El tratamiento desarrollado por la Universidad de Alabama en Huntsville se enfoca en unas células del sistema inmunitario llamadas macrófagos. Estas células pueden actuar de dos maneras: como defensoras (M1), generando inflamación para eliminar el tejido dañado, o como reparadoras (M2), ayudando en la recuperación. “Tras una lesión, el organismo recluta macrófagos inflamatorios del tipo M1 para eliminar el tejido dañado y macrófagos reparadores del tipo M2 para favorecer la recuperación”, explicó Subramanian.

Si predominan los macrófagos M1 durante mucho tiempo, se produce un ambiente inflamatorio que facilita el desarrollo de osteoartritis postraumática, una afección común tras lesiones deportivas o accidentes. La investigación demostró que el ultrasonido continuo de baja intensidad logra estimular a los macrófagos para que pasen del estado M1 al M2, lo que impulsa la reparación de tejidos y reduce la inflamación crónica, según comunicó la entidad académica.

El físico Satyaki Roy, profesor de Ciencias Matemáticas e integrante del grupo de trabajo, agregó que la osteoartritis postraumática suele estar vinculada a una inflamación persistente que limita la capacidad de los tejidos para regenerarse. “Nuestro equipo estudia el ultrasonido porque ofrece una alternativa no farmacológica y no invasiva capaz de regular el comportamiento de las células inmunitarias y propiciar un entorno más propicio para la recuperación de las articulaciones”, afirmó, citado por la UAH.

Para analizar el efecto del ultrasonido en condiciones similares a las de una articulación lesionada, los investigadores emplearon fragmentos de fibronectina, moléculas que se generan a partir de la degradación del tejido dañado. Este modelo permitió simular el contexto biológico que enfrentan las células inmunitarias tras una lesión,

El equipo combinó estudios de transcriptómica, que permiten observar el comportamiento global de los genes, con técnicas computacionales avanzadas. “Esta estrategia nos dejó analizar no solo qué genes cambiaban, sino también cómo grupos completos de genes modificaban su actividad coordinada en respuesta al ultrasonido”, explicó Roy.

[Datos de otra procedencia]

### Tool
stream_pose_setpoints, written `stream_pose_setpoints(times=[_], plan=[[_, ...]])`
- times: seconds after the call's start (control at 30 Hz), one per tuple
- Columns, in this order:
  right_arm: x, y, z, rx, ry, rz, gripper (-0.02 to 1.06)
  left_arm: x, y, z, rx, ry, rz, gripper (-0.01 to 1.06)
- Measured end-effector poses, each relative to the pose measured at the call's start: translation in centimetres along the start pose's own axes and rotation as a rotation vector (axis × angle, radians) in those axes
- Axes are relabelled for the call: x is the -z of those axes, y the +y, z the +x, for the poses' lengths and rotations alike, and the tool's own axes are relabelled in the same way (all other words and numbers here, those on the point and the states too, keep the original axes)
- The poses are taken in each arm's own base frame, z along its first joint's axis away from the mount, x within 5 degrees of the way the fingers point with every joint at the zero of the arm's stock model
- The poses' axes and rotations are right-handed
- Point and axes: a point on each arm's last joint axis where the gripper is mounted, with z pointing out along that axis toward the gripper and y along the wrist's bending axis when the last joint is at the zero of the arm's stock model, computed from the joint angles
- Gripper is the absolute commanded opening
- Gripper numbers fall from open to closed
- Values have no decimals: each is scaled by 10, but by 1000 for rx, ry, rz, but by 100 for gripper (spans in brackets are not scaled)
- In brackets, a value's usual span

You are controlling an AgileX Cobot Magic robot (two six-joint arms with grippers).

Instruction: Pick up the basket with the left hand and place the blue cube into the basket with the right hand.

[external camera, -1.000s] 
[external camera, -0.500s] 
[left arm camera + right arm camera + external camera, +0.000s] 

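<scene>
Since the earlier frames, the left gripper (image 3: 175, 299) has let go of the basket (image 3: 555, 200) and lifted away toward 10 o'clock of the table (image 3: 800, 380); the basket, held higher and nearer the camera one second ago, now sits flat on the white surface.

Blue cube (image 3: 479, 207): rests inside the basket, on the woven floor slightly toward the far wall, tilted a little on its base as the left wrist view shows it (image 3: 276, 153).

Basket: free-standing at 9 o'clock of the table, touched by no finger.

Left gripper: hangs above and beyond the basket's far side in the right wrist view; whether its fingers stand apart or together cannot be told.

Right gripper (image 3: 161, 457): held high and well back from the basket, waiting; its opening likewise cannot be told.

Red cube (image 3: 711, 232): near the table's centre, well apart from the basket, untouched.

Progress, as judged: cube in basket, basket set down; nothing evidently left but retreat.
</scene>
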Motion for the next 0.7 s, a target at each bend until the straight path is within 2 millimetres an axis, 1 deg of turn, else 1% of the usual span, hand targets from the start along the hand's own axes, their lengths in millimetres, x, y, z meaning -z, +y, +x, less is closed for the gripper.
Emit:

Los experimentos iniciales demostraron que el tratamiento reduce marcadores biológicos asociados con la inflamación y eleva los relacionados con el estado reparador de los macrófagos, un hallazgo considerado relevante por los autores.

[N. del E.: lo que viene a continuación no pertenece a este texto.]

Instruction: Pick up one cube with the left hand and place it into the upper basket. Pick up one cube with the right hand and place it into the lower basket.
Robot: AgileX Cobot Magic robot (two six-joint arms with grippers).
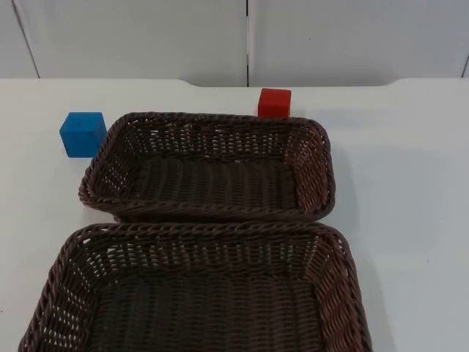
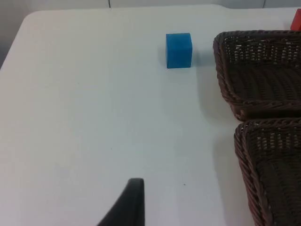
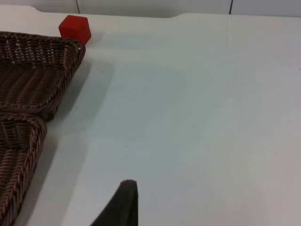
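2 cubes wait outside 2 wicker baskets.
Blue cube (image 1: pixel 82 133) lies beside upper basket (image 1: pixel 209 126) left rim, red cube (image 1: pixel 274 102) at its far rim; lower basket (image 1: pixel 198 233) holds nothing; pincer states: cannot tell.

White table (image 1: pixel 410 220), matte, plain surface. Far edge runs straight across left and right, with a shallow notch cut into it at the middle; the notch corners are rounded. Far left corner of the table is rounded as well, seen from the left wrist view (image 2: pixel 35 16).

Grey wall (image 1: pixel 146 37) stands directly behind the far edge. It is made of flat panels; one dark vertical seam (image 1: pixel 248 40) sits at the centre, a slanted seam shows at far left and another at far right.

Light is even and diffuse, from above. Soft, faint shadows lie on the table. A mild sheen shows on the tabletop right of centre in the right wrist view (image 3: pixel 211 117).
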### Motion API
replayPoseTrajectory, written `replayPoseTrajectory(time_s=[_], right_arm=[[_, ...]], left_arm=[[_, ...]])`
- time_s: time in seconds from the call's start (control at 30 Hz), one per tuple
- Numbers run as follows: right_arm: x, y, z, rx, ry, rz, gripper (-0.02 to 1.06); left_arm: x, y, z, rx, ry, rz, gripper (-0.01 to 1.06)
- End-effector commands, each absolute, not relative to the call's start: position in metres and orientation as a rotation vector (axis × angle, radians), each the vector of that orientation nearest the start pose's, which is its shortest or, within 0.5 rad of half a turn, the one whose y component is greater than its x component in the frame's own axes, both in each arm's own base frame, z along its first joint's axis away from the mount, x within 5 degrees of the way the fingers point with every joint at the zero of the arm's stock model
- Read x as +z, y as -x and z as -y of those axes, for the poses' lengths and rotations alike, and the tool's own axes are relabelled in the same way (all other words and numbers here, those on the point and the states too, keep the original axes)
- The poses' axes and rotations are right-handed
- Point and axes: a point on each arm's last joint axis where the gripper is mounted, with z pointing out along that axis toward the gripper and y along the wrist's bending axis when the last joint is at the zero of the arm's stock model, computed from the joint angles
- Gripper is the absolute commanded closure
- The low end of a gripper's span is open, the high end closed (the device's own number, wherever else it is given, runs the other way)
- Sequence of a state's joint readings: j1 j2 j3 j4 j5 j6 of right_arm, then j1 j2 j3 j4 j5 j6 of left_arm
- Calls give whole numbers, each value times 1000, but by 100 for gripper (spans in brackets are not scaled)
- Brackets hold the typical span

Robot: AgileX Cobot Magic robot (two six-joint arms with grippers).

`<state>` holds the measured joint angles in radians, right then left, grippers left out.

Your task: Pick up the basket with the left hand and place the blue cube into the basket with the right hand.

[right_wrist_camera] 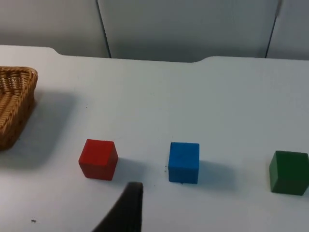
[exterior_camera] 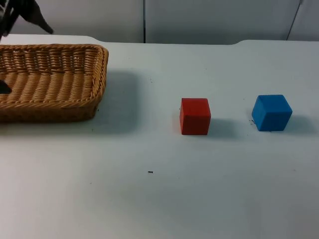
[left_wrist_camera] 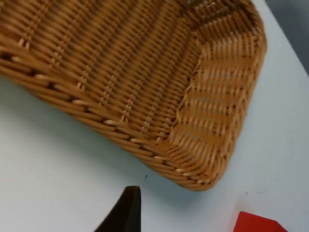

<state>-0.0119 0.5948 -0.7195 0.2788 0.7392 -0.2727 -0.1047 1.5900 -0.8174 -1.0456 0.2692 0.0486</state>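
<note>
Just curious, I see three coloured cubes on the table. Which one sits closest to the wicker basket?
The red cube. It sits nearest the basket; the blue cube comes next in the row, and the green cube lies farthest away.

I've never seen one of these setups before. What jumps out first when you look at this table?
The big woven basket at the table's left end catches the eye first, its near rim seeming to hang over its own shadow, with the left gripper at its left edge. Then come the bright blocks in a row on the white table: a red cube in the middle, the blue cube to its right, and a green cube beyond that.
</note>
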Motion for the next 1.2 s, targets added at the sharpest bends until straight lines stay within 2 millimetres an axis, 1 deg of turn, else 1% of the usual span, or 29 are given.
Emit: replayPoseTrajectory(time_s=[0.0,0.03,0.1,0.13,0.17,0.2,0.3,0.37,0.4,0.5,0.53,0.67,0.73,0.83,0.87,0.93,1.0,1.07,1.17], right_arm=[[344,-118,-13,114,171,-2067,0],[344,-118,-13,114,171,-2067,0],[339,-132,-13,120,158,-2094,0],[337,-144,-13,123,150,-2115,0],[338,-150,-13,126,151,-2134,0],[338,-150,-13,126,151,-2134,0],[342,-168,-14,146,168,-2223,0],[346,-177,-14,150,172,-2237,0],[346,-177,-14,150,172,-2237,0],[352,-183,-14,146,169,-2217,0],[352,-183,-14,146,169,-2217,0],[357,-185,-13,128,170,-2172,0],[357,-185,-13,130,169,-2174,0],[357,-186,-13,129,167,-2167,0],[357,-186,-13,129,167,-2167,0],[357,-186,-13,133,165,-2167,0],[357,-186,-13,138,163,-2167,0],[357,-186,-13,144,160,-2166,0],[358,-186,-14,148,157,-2164,0]], left_arm=[[185,-314,57,-761,1033,-2331,4],[185,-314,57,-761,1033,-2331,4],[178,-316,58,-737,1042,-2333,4],[175,-317,59,-722,1049,-2330,4],[173,-318,59,-714,1066,-2316,4],[173,-318,59,-714,1066,-2316,4],[165,-323,56,-694,1162,-2268,4],[158,-326,53,-670,1231,-2233,4],[158,-326,53,-670,1231,-2233,4],[144,-329,49,-639,1352,-2185,4],[144,-329,49,-639,1352,-2185,4],[123,-334,46,-587,1493,-2139,4],[121,-336,45,-578,1501,-2133,4],[121,-351,48,-603,1492,-2122,4],[121,-351,48,-603,1492,-2122,4],[122,-364,51,-647,1521,-2092,4],[118,-372,55,-693,1571,-2080,4],[116,-373,55,-703,1596,-2074,4],[106,-372,56,-696,1627,-2092,4]])
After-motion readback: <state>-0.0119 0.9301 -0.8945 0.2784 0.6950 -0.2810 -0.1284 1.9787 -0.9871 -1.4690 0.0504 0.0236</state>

Aunque la investigación se encuentra en fase de laboratorio, los resultados sugieren que el ultrasonido podría ofrecer una alternativa sin fármacos para influir en la respuesta inmunitaria tras lesiones articulares y prevenir la progresión hacia la osteoartritis. El siguiente paso consistirá en validar estos datos en modelos animales de osteoartritis postraumática y evaluar el impacto del ultrasonido sobre la reparación tisular a largo plazo.

La Universidad de Alabama en Huntsville destacó que esta línea de trabajo podría inspirar futuros desarrollos en el tratamiento de lesiones articulares y el manejo preventivo de la artritis, un problema de salud que afecta a millones de personas en todo el mundo.